To play, everyone sits in a circle. The next player then says,"In my basket for the picnic, I packed...," and then recites what the first player packed and adds their own item to the basket, etc. Most preschoolers flock to the classroom table as soon as it is pulled by the teachers out. So there is little doubt they'll love this entertaining challenge. Locate any box which has a lid on it or a shoe box. Cut a hole in one of the faces of the box --large enough to fit her hand in. If you want, get creative and decorate the box with question and glitter marks. Guess what it is when you are ready to play, put an item in the box and have your kids. If they want to, they can ask questions, or you can offer clues. To ensure it is aggressive, it is possible to give a point to the child to name the object.
A great way to reuse water bottles (or you could purchase an indoor bowling set). Line up water bottles at the end of your hallway or living room. Put a line of duct tape at the starting line. Catch start bowling and a ball! If you want, keep score and give out trophies at the end.
You can't be too small for this version of basketball. All you need is a bucket and a rolled up sock (or a small, light ball). Each player takes a turn at throwing the sock-ball into the bucket. When a player scores a bucket, she or he takes a step back and yells again before missing.
From Battleship to Sprouts, we have created a must-play list of pencil-and-paper games which beat TV. Collect some pencils and paper and check out our best of pencil-and-paper games.
While you've got your masking tape out, why not create your balance beam? We all know kids love walking in straight lines. Put on some music, and one at a time the children can take their turn walking. Make the game harder by having the children walk balance or backwards with one foot on the line.

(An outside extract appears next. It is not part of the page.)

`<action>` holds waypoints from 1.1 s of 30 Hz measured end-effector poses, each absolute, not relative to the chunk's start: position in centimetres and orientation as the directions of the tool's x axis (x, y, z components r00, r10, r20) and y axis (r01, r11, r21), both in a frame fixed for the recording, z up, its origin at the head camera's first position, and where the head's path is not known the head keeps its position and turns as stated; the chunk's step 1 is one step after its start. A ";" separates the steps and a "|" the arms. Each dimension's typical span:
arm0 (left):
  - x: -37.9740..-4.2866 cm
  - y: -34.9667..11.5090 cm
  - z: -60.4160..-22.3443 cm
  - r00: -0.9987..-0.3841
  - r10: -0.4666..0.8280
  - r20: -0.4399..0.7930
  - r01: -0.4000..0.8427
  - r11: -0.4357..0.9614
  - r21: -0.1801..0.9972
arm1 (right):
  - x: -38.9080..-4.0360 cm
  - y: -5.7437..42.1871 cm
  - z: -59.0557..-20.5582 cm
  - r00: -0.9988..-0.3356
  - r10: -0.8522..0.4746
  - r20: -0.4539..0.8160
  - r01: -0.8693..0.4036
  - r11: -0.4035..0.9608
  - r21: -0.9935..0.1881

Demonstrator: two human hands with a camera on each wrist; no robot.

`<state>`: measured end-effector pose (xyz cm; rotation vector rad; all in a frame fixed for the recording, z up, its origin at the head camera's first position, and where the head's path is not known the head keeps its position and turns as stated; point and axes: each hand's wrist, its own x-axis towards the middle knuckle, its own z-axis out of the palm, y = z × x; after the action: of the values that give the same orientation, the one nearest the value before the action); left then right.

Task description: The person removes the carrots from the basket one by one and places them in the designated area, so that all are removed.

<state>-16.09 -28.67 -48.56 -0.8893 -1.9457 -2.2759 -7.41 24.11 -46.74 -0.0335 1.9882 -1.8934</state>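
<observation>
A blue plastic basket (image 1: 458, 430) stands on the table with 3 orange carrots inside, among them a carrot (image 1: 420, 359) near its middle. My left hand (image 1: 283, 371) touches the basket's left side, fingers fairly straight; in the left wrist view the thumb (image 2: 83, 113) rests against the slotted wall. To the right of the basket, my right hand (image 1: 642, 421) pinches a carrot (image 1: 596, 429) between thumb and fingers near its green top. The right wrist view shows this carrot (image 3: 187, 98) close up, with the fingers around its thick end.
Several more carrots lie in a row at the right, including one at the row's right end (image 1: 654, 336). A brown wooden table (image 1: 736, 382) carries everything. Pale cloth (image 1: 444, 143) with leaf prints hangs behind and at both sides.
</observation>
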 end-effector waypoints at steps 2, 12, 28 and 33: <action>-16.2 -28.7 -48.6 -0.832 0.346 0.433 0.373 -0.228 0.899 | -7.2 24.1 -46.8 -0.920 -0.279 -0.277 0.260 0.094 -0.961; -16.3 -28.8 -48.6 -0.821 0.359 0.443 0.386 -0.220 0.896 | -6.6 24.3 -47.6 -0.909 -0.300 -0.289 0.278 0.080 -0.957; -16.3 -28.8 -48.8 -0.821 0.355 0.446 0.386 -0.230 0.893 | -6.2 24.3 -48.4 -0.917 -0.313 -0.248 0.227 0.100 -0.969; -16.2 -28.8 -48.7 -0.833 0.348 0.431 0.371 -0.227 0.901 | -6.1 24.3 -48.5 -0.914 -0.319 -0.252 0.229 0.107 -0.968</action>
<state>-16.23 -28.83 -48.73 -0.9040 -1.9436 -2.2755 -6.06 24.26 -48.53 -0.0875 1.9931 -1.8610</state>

Select some of your kids' tunes and turn up the volume. Ask them to dance until the music stops. They have to freeze in whatever position they find themselves in -- even when they have one leg up when it does. To make the game more challenging, ask the children to freeze in particular presents: animals, shapes, letters or even yoga postures. Toddlers in particular love this game. You can even use your doorbell camera to play stop and go because it has a microphone and video recording. This game will have everyone giggling. Ask the kids to sit on the floor in a circle. When the music stops, the player leaves the ring. Among Colla games for grandchildren and her preschoolers is sure to delight little ones and educate. Take out several items. Have the children take them away, and look at all the things. Ask one child to hide their eyes as you pick up an item and listen and make sounds with it. Ask the child. This indoor game is ideal for larger groups -- a sleepover favourite. Divide the kids up into groups. Give each group a bag filled with props, like toy jewelry, a spoon, a sock, ball or ribbon. Then give them 15 minutes to construct a skit. This game is so much fun that it doesn't need to be competitive. If the children want they all could vote on a skit that is winning.